* [Task prompt]: In the entries below, which lines run from the one containing "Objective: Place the" to the one containing "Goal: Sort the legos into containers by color"? Copy exactly those lines, ends included, and no others.

* [Extracted data entries]:
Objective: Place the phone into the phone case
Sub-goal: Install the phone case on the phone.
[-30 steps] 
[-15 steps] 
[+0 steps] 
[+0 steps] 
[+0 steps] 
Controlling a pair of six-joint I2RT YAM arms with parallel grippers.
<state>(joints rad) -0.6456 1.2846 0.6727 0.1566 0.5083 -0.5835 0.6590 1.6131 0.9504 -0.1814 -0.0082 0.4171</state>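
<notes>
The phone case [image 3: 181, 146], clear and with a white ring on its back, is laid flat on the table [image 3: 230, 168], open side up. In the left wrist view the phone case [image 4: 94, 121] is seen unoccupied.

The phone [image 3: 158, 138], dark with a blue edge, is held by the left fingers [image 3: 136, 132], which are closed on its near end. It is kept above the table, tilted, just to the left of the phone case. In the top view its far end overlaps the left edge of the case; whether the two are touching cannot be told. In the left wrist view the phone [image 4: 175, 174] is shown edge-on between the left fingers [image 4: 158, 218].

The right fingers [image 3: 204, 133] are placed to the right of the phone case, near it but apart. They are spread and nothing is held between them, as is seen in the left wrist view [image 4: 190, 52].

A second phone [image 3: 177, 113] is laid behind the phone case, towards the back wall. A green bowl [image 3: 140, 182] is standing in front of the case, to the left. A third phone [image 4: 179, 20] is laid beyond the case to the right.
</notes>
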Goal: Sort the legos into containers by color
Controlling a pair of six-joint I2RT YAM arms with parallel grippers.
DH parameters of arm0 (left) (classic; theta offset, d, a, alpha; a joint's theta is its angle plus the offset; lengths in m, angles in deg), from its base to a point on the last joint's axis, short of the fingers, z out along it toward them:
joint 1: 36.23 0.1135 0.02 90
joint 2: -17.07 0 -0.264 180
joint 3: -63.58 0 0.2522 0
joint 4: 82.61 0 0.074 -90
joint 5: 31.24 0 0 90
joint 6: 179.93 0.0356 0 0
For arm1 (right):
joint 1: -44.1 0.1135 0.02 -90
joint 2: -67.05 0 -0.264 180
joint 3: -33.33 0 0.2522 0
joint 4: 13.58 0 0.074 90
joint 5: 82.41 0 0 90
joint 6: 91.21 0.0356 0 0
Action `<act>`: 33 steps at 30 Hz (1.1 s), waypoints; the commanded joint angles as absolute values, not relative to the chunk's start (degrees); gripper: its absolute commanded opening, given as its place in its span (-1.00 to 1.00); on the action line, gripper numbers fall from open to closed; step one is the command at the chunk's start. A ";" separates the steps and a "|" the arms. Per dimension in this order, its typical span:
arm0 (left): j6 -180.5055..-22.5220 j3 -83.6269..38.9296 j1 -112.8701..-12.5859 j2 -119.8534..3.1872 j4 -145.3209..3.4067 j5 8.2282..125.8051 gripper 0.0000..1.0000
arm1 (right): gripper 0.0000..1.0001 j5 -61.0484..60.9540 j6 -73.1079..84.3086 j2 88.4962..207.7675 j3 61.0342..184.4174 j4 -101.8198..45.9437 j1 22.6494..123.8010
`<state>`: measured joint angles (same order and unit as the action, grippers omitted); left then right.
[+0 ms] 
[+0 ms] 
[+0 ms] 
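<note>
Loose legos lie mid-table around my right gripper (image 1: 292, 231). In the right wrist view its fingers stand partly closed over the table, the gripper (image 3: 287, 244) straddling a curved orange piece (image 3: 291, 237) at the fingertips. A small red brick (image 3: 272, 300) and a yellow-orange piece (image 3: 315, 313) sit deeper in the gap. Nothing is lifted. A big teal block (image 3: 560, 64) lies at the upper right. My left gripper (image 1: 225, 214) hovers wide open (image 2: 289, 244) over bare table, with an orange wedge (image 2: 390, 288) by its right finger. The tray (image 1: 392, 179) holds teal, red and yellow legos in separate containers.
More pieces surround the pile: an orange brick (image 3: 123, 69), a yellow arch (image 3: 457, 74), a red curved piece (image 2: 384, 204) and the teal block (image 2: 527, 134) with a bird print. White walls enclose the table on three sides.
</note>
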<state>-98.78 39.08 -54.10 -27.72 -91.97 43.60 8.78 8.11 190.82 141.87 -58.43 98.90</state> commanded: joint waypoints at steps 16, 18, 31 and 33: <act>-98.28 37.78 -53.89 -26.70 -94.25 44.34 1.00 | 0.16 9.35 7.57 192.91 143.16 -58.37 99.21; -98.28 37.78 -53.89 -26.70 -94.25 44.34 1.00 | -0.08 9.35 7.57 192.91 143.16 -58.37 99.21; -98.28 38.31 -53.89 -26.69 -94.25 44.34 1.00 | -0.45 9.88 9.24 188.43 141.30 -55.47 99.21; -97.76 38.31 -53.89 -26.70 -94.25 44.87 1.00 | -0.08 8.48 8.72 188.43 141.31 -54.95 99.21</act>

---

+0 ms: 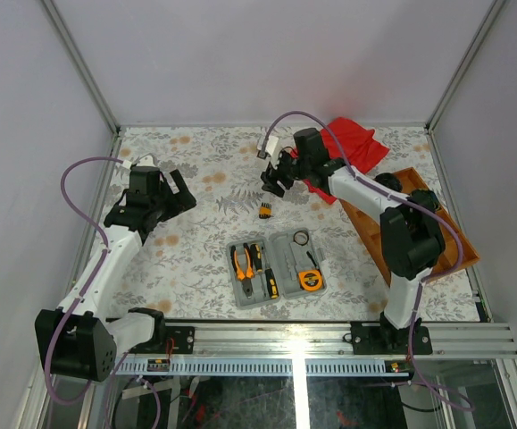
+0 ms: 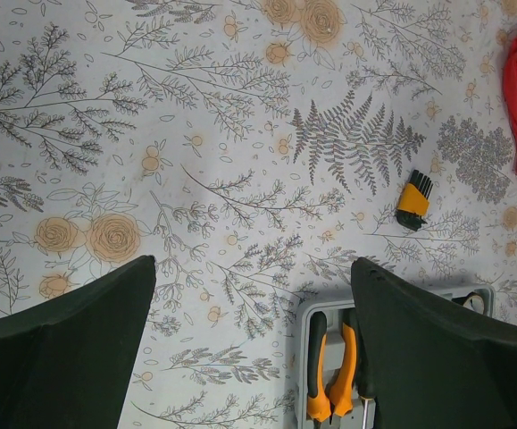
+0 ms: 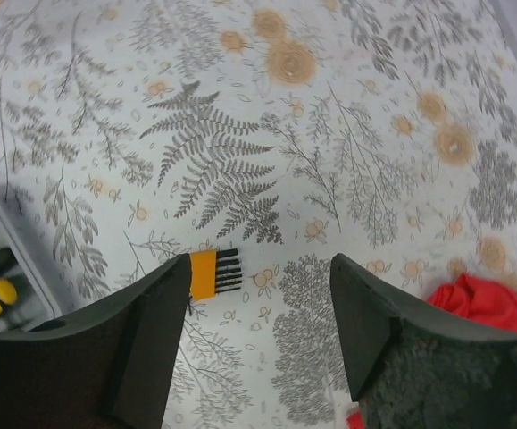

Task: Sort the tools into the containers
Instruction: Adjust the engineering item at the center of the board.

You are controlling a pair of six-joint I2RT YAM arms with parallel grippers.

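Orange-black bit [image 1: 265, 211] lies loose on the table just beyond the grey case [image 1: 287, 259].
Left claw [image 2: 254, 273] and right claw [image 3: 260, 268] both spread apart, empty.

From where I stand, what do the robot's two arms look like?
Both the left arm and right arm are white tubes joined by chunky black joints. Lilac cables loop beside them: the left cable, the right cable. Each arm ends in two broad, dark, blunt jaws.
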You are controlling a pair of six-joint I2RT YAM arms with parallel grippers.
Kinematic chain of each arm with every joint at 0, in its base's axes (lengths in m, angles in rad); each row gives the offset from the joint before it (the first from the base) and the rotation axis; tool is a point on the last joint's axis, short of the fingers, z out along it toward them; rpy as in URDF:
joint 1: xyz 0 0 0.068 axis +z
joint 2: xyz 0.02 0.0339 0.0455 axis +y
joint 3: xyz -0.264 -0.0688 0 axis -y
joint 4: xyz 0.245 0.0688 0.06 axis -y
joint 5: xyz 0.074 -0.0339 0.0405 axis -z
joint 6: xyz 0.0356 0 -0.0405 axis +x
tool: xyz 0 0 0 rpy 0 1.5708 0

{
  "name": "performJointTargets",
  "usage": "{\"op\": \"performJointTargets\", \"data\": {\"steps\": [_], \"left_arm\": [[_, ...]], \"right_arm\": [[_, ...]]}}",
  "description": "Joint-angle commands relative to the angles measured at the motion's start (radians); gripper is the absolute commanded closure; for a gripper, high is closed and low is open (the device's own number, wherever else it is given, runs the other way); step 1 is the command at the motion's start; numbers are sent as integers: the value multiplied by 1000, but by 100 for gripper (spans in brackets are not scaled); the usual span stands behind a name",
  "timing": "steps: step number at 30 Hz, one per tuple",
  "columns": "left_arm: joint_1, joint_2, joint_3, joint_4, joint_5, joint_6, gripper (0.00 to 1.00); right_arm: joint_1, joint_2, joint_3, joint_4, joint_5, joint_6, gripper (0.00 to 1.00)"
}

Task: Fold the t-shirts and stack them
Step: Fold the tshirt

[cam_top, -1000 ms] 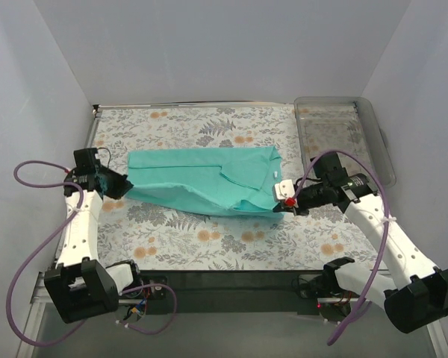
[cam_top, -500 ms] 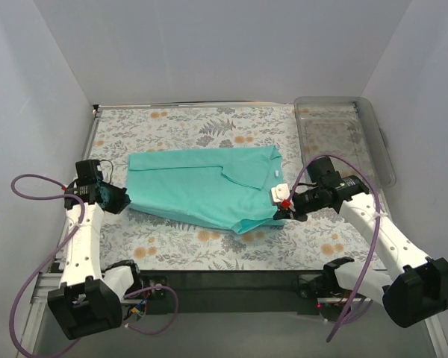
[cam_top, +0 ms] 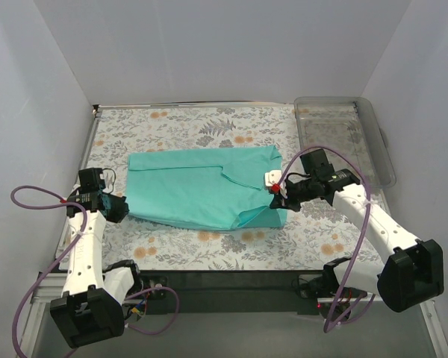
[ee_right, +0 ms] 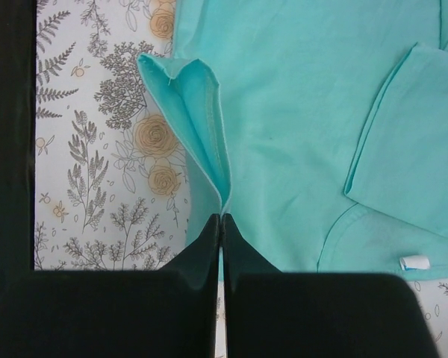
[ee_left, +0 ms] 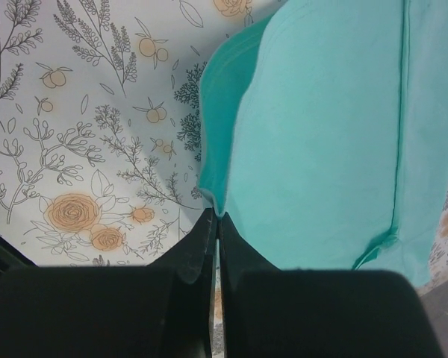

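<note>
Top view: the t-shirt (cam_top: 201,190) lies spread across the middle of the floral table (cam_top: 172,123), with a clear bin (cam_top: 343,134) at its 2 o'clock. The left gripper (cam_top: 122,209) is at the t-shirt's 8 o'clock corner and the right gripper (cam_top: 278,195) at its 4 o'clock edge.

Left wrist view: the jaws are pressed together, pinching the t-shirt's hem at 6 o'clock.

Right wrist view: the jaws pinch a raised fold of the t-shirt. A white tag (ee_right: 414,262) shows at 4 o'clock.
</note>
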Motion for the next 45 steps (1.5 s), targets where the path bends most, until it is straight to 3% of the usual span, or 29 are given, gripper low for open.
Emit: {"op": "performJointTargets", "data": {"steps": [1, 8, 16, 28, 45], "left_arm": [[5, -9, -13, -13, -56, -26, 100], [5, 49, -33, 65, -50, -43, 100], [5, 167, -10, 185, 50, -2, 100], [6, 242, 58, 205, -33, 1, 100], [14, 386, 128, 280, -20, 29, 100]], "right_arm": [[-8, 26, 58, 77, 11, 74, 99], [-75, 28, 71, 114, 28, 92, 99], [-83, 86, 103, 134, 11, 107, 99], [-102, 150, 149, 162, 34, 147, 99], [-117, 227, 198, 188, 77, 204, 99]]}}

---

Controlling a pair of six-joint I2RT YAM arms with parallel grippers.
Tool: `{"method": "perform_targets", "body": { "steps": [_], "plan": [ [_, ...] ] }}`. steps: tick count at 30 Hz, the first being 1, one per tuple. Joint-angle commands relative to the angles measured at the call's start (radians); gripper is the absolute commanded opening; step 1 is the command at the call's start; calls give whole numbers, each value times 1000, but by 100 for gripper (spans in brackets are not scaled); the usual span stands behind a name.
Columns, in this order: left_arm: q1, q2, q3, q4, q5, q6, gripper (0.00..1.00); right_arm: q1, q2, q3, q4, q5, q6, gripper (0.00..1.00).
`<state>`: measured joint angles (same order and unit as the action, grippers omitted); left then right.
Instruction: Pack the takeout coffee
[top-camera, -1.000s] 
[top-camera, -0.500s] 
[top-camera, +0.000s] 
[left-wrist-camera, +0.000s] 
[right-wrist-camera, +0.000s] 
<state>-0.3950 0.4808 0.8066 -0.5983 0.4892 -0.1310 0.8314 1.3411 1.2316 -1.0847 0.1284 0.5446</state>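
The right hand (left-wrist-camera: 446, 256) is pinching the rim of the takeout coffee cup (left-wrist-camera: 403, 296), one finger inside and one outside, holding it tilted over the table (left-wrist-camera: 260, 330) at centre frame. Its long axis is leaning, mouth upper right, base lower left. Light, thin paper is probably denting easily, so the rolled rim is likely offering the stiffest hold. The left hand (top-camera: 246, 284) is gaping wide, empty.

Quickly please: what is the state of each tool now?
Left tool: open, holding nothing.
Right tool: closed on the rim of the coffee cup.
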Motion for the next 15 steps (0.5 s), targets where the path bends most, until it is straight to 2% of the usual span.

* [Output for this exercise]:
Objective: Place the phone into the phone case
Sub-goal: Install the phone case on the phone.
[-30 steps] 
[-15 steps] 
[+0 steps] 
[+0 steps] 
[+0 steps] 
Controlling a pair of six-joint I2RT YAM arms with parallel grippers.
<state>(joints rad) -0.6456 1.2846 0.6727 0.1566 0.5083 -0.5835 0.6590 1.6131 0.9504 -0.1814 -0.0082 0.4171</state>
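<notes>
The phone case [image 3: 181, 146], clear and with a white ring on its back, is laid flat on the table [image 3: 230, 168], open side up. In the left wrist view the phone case [image 4: 94, 121] is seen unoccupied.

The phone [image 3: 158, 138], dark with a blue edge, is held by the left fingers [image 3: 136, 132], which are closed on its near end. It is kept above the table, tilted, just to the left of the phone case. In the top view its far end overlaps the left edge of the case; whether the two are touching cannot be told. In the left wrist view the phone [image 4: 175, 174] is shown edge-on between the left fingers [image 4: 158, 218].

The right fingers [image 3: 204, 133] are placed to the right of the phone case, near it but apart. They are spread and nothing is held between them, as is seen in the left wrist view [image 4: 190, 52].

A second phone [image 3: 177, 113] is laid behind the phone case, towards the back wall. A green bowl [image 3: 140, 182] is standing in front of the case, to the left. A third phone [image 4: 179, 20] is laid beyond the case to the right.
</notes>
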Goal: Sort the legos into containers by color

This answer requires nothing else.